Gemini Meteors over Snow Capped Mountains
Image Credit & Copyright: Tom+í+í Slovinsk+'
Explanation: Where are all of these meteors coming from? In terms of
direction on the sky, the pointed answer is the constellation of
Gemini. That is why the major meteor shower in December is known as the
Geminids -- because shower meteors all appear to come from a radiant
toward Gemini. Three dimensionally, however, sand-sized debris expelled
from the unusual asteroid 3200 Phaethon follows a well-defined orbit
about our Sun, and the part of the orbit that approaches Earth is
superposed in front of the constellation of Gemini. Therefore, when
Earth crosses this orbit, the radiant point of falling debris appears
in Gemini.
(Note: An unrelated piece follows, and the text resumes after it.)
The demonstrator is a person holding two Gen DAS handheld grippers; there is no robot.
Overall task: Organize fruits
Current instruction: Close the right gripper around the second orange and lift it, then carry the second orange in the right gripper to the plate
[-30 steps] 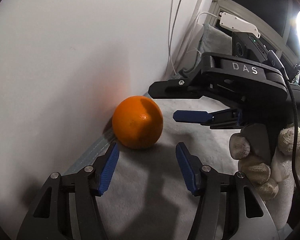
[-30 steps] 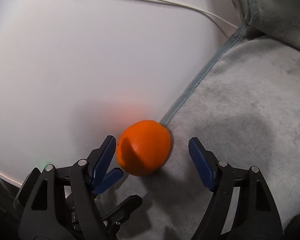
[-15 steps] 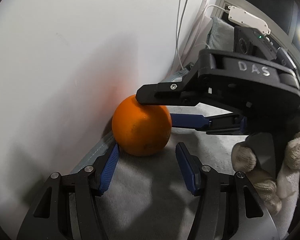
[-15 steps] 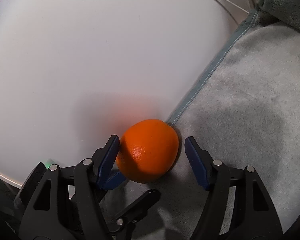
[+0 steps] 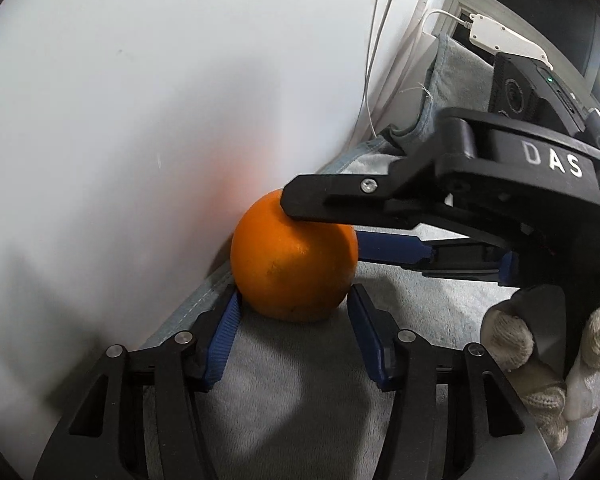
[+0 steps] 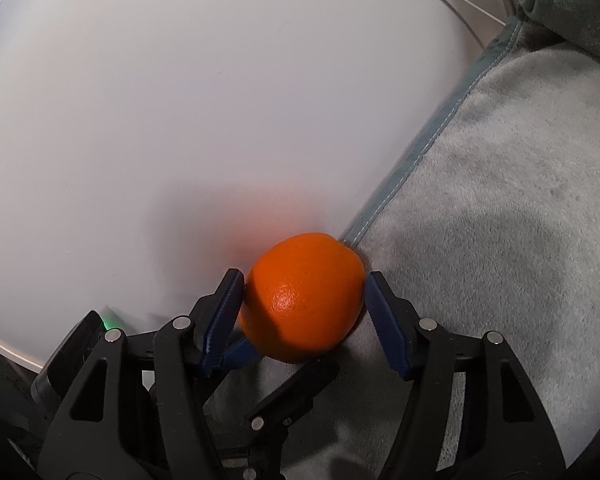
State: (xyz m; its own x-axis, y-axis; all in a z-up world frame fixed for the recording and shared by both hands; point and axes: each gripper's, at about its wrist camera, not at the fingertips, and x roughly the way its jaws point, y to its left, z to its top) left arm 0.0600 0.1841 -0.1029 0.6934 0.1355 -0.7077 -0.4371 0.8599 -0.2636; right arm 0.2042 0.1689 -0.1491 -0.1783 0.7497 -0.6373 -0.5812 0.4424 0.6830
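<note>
An orange [image 5: 294, 258] lies on the grey plush cloth [image 5: 300, 392] against the white wall [image 5: 140, 100]. My left gripper [image 5: 292, 316] is open, its blue pads just short of the orange's near side. My right gripper [image 6: 304, 296] reaches in from the right and has closed around the orange [image 6: 304, 296], both blue pads touching its sides. In the left wrist view the right gripper's black upper finger [image 5: 340, 200] lies over the orange's top. The orange rests on the cloth.
The cloth's blue-grey hem [image 6: 420, 152] runs along the wall. White cables [image 5: 376, 40] hang down the wall. A white gloved hand [image 5: 540, 360] holds the right gripper. A dark window frame [image 5: 540, 8] is at the far right.
My right gripper moved in over the orange and its jaws narrowed until both pads touch it. My left gripper crept a little closer, still open.
</note>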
Featured here is a composite of many images taken over the
past few days through dark skies from Slovakia and capturing the
snow-covered peaks of the Belianske Tatra mountains Numerous bright
meteor streaks from the Geminids meteor shower are visible. Orion is
visible above the horizon, while the bright star nearest the radiant is
Castor.
APOD Review: RJN's Night Sky Network Lecture
Tomorrow's picture: tree sprites
__________________________________________________________________
Authors & editors: Robert Nemiroff (MTU) & Jerry Bonnell (UMCP)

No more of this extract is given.